Bold authenticity toward the end of an era

Ford Madox Brown's paintings have the conscious awkwardness -- and potent directness -- of a painter conscientiously determined to look at the world not only with unblinking realism, but as though seeing it for the first time. His eyes -- rather than tradition or some academic formula -- dictated as far as possible the way he represented his subject as a picture. "Absolutely without regard to the art of any other period or country, I have tried to render this scene as it would appear." In this large (and somewhat self-deceptive) aim for "The Last of england" Brown went further than his Pre-Raphaelite friends in their attempts to capture the spirit of painting before the Renaissance -- its clarity and accumulative details, its freedom from the conventions of receding perspective, and its almost naive literalism.

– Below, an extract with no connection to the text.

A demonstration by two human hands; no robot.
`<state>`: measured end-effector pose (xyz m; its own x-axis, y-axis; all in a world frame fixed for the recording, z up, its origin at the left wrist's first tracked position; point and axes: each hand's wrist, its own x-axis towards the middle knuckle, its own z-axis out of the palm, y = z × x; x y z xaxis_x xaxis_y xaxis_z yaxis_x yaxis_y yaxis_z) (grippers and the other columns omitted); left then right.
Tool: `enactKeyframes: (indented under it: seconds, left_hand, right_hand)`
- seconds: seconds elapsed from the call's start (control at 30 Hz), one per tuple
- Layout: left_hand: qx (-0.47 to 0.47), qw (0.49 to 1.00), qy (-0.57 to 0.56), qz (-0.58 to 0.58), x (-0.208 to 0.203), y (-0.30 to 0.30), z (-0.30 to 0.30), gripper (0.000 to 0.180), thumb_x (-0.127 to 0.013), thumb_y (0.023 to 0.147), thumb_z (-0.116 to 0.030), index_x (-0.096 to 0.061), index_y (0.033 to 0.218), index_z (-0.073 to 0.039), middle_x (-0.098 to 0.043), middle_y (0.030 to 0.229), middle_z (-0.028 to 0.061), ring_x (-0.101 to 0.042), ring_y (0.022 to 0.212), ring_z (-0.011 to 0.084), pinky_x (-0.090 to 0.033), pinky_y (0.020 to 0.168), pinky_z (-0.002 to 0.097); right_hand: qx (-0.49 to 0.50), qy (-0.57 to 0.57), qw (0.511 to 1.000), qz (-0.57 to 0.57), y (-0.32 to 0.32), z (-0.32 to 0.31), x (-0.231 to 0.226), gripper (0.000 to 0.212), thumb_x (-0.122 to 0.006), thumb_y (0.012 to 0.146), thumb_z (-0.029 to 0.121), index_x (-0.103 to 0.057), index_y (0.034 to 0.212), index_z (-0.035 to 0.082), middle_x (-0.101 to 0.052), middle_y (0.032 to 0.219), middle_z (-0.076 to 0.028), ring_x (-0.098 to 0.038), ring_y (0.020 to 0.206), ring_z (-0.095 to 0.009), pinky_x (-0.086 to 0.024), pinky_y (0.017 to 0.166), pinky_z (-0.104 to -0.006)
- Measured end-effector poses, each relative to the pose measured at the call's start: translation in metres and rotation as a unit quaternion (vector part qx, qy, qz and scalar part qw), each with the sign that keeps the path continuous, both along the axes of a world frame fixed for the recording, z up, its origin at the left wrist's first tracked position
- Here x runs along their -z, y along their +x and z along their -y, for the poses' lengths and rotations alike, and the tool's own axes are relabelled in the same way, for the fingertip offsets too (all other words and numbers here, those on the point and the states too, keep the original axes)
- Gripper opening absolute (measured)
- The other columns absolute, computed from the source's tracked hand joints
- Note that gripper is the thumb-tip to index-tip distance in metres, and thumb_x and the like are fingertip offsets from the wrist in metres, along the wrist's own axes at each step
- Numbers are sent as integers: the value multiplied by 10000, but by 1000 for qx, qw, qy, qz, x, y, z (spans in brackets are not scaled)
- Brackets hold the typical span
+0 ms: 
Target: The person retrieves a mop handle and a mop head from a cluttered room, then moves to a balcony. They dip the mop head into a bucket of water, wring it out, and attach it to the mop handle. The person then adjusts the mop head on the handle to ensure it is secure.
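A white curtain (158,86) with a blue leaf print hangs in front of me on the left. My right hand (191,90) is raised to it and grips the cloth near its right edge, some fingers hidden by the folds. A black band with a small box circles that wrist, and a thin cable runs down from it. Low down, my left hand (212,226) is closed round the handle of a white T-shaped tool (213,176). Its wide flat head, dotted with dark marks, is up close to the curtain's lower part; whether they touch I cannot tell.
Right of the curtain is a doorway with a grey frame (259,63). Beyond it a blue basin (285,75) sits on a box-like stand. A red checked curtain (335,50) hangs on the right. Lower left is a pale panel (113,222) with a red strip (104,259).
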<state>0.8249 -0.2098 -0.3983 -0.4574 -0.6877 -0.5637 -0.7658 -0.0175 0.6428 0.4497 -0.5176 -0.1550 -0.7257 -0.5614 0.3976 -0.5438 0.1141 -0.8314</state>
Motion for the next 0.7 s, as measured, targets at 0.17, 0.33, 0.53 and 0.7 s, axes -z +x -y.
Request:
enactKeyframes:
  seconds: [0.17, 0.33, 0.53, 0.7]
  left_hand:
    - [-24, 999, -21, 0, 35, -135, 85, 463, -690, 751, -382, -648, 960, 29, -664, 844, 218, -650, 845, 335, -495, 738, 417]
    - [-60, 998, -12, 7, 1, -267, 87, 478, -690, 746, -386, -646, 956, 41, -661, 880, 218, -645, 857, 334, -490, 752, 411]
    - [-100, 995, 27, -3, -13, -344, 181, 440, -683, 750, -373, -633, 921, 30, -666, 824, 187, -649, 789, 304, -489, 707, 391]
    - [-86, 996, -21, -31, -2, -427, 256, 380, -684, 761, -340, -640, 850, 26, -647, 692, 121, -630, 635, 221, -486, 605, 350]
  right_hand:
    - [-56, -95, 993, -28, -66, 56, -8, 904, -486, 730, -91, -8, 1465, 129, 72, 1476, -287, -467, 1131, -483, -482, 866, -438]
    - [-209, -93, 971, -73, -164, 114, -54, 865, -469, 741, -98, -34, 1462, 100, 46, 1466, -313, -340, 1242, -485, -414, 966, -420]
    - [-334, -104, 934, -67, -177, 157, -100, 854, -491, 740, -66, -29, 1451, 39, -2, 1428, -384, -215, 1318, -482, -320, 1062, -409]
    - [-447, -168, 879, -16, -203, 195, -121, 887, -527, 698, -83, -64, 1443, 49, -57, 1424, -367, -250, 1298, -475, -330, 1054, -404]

There was a tendency in Pre- Raphaelitism to imitate an old style. Brown also painted some historical pictures, but in his most original paintings he gave meticulous attention to the modern suburban landscape (prompting Ruskin to ask why he had chosen such an "ugly" subject) or to social issues of serious concern to the mid-Victorians -- illegitimacy, work, or emigration. What makes his treatment of these subjects much more moving to 20th-century eyes than works by other Victorian artists is that he tried to present facts rather than tell stories. He avoided the anecdotal, and the melodramatic was kept under control. He also avoided the temptation to prettify and sentimentalize. Instead of moralizing, his pictures are confrontations. The observer is literally challenged by vividly depicted experience rather than troubled, or amused, by obvious preaching. To Brown, accuracy was tantamount to truthfulness. This is central to another aspect of his art: light.

The French Impressionists were not the only 19th-century artists who tried to paint the elusive effects of changing light and weather. The English Pre-Raphaelites made novel and sometimes harsh studies of light. They frequently painted out-of-doors. Ford Madox Brown, though never a member of the "Brotherhood," was closely associated with its members, and his art shared some of their aims while retaining its independence. He carried this interest in light further than most of them.

He once wrote approvingly of the artist who "paints from the love of mere look of things" (as opposed to the artist "whose mind was always on the stretch for the moral"). The appearance of the middle- class couple in "The Last of England," tragically leaving their home country, was of crucial importance to the picture, and light, above all, determined their appearance. "To insure," he wrote later, "the peculiar look of light all round,m which objects have on a dull day at sea, it was painted for the most part in the open air on dull days and when the flesh was being painted, on cold days." The figures are himself and his wife, Emma, who sat for him in "themost inhuman weather" -- even when snow was on the ground. He seems to have stopped at little for the sake of authenticity.

"The Last of England" is a very persuasive image, and its fierce emotion is not diminished by Brown's exhaustive attention to detail. It is, in fact, a rare example of painstaking realism subserving the expressiveness of a work of art. Even particulars that seem eccentric because of their realism, such as the wife's scarf paralyzed by the wind, the forlorn cabbages hanging from the rope in front of the couple, and even the hand of the baby otherwise entirely concealed in its mother's shawl, all add to the basic feeling of unnatural misfortune (not to mention the crammed, meticulously forcused array of passengers in the background).

Brown painted two versions of this picture; this is the second. It differs from the first only in the material of the mother's shawl. The oval shape, described by the artist as representing the "circle of love," encloses the couple, making the viewer intensify his sympathy for them as they cling together in isolation: they might almost be the only people on the boat. "Pathos" is the word Brown attached to his picture. It isn't easy to find a more apt one.